The task ▸ Every record shown here must be duplicated without change.

Provided records ▸

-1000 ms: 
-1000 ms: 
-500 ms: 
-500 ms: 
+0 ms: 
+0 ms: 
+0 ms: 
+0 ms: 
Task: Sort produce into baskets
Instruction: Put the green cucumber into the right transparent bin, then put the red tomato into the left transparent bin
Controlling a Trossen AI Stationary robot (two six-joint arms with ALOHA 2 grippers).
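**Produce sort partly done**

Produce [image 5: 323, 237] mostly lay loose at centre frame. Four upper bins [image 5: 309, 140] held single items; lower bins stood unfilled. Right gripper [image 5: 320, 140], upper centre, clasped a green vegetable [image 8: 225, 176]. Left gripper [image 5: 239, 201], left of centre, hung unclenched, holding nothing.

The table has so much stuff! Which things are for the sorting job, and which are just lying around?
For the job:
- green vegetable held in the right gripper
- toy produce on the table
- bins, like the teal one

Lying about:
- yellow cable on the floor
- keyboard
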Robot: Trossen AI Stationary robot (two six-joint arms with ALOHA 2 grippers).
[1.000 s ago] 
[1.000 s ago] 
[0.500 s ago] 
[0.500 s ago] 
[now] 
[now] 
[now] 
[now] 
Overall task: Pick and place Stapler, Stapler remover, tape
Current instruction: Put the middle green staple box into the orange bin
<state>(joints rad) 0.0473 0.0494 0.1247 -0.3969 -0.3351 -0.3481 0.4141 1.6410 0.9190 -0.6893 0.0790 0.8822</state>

Answer space ▸
-1000 ms: 
-1000 ms: 
-500 ms: 
-500 ms: 
+0 ms: 
+0 ms: 
+0 ms: 
+0 ms: 
Task: Sort produce into baskets
Instruction: Put the green cucumber into the right transparent bin, then put the red tomato into the left transparent bin
Controlling a Trossen AI Stationary robot (two six-joint arms with ALOHA 2 grippers).
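**Produce sort partly done**

Produce [image 5: 323, 237] mostly lay loose at centre frame. Four upper bins [image 5: 309, 140] held single items; lower bins stood unfilled. Right gripper [image 5: 320, 140], upper centre, clasped a green vegetable [image 8: 225, 176]. Left gripper [image 5: 239, 201], left of centre, hung unclenched, holding nothing.

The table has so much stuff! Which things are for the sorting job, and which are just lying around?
For the job:
- green vegetable held in the right gripper
- toy produce on the table
- bins, like the teal one

Lying about:
- yellow cable on the floor
- keyboard
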Robot: Trossen AI Stationary robot (two six-joint arms with ALOHA 2 grippers).
[1.000 s ago] 
[1.000 s ago] 
[0.500 s ago] 
[0.500 s ago] 
[now] 
[now] 
[now] 
[now] 
Overall task: Pick and place Stapler, Stapler remover, tape
Current instruction: Put the middle green staple box into the orange bin
<state>(joints rad) 0.0473 0.0494 0.1247 -0.3969 -0.3351 -0.3481 0.4141 1.6410 0.9190 -0.6893 0.0790 0.8822</state>

This response is now finished.